- _RECORDED INFORMATION_:
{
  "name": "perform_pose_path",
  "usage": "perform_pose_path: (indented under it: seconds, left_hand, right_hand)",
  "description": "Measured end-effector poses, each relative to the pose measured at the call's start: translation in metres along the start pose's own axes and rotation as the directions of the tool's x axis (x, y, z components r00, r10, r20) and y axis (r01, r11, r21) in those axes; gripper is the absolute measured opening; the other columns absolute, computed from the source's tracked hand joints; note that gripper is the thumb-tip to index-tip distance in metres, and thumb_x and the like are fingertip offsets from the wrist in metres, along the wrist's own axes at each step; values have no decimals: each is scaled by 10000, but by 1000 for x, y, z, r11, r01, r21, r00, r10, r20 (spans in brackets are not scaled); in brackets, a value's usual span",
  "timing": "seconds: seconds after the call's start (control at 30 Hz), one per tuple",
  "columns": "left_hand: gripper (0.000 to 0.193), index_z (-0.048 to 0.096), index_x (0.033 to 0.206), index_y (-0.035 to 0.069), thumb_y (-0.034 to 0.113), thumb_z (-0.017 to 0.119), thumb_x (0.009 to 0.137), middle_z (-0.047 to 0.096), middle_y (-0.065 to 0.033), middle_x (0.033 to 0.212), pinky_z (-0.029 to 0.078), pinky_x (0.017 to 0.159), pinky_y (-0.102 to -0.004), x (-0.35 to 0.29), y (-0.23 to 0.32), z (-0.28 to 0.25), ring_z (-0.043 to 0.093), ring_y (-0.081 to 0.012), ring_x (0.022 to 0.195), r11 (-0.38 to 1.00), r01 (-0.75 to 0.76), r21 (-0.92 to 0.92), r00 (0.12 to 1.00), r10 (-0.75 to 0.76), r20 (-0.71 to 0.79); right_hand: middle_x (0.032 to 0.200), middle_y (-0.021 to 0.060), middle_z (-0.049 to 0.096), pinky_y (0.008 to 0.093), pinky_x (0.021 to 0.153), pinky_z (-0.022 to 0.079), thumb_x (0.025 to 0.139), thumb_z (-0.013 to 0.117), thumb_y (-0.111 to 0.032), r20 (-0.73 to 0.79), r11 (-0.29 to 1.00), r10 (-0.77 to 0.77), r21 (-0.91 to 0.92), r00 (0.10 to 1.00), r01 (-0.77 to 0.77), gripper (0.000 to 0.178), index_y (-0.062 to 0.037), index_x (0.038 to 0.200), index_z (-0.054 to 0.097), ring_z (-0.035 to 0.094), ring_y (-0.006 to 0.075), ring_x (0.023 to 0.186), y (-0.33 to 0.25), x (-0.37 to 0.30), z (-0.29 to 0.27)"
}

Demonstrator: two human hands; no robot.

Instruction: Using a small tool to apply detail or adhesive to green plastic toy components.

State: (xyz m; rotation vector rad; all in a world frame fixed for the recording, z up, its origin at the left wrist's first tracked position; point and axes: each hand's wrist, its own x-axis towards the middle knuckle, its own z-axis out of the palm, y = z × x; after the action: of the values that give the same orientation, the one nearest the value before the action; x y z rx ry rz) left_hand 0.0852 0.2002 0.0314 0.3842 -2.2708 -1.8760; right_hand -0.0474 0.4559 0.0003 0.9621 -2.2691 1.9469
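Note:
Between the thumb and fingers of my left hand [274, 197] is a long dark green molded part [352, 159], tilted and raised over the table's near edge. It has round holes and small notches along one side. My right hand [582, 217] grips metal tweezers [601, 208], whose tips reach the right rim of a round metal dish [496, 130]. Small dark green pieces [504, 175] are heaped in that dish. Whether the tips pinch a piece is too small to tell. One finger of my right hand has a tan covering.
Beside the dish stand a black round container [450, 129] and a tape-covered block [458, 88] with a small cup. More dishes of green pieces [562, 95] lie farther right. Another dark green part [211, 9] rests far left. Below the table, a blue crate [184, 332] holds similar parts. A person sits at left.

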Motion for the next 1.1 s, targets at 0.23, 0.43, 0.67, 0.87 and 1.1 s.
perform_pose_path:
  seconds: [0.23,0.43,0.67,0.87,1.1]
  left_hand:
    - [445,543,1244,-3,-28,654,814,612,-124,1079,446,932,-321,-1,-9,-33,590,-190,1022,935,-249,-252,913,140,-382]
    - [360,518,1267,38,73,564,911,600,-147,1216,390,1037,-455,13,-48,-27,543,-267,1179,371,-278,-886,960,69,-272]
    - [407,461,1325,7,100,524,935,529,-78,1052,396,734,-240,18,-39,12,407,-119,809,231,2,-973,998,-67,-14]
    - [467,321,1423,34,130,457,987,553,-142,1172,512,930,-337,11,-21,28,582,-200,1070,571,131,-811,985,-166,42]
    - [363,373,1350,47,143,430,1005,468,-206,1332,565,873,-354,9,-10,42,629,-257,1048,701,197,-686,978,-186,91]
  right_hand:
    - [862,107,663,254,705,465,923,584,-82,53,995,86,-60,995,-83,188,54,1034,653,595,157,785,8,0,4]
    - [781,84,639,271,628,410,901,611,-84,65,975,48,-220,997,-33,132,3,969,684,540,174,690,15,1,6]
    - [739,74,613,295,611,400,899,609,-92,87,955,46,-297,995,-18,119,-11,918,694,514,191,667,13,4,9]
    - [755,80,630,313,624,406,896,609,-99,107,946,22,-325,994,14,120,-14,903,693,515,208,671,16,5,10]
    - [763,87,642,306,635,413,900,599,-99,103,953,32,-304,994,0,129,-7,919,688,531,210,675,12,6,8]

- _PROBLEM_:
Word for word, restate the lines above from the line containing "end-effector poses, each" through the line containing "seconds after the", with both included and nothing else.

- _RESPONSE_:
  "description": "Measured end-effector poses, each relative to the pose measured at the call's start: translation in metres along the start pose's own axes and rotation as the directions of the tool's x axis (x, y, z components r00, r10, r20) and y axis (r01, r11, r21) in those axes; gripper is the absolute measured opening; the other columns absolute, computed from the source's tracked hand joints; note that gripper is the thumb-tip to index-tip distance in metres, and thumb_x and the like are fingertip offsets from the wrist in metres, along the wrist's own axes at each step; values have no decimals: each is scaled by 10000, but by 1000 for x, y, z, r11, r01, r21, r00, r10, r20 (spans in brackets are not scaled); in brackets, a value's usual span",
  "timing": "seconds: seconds after the call's start (control at 30 Hz), one per tuple",

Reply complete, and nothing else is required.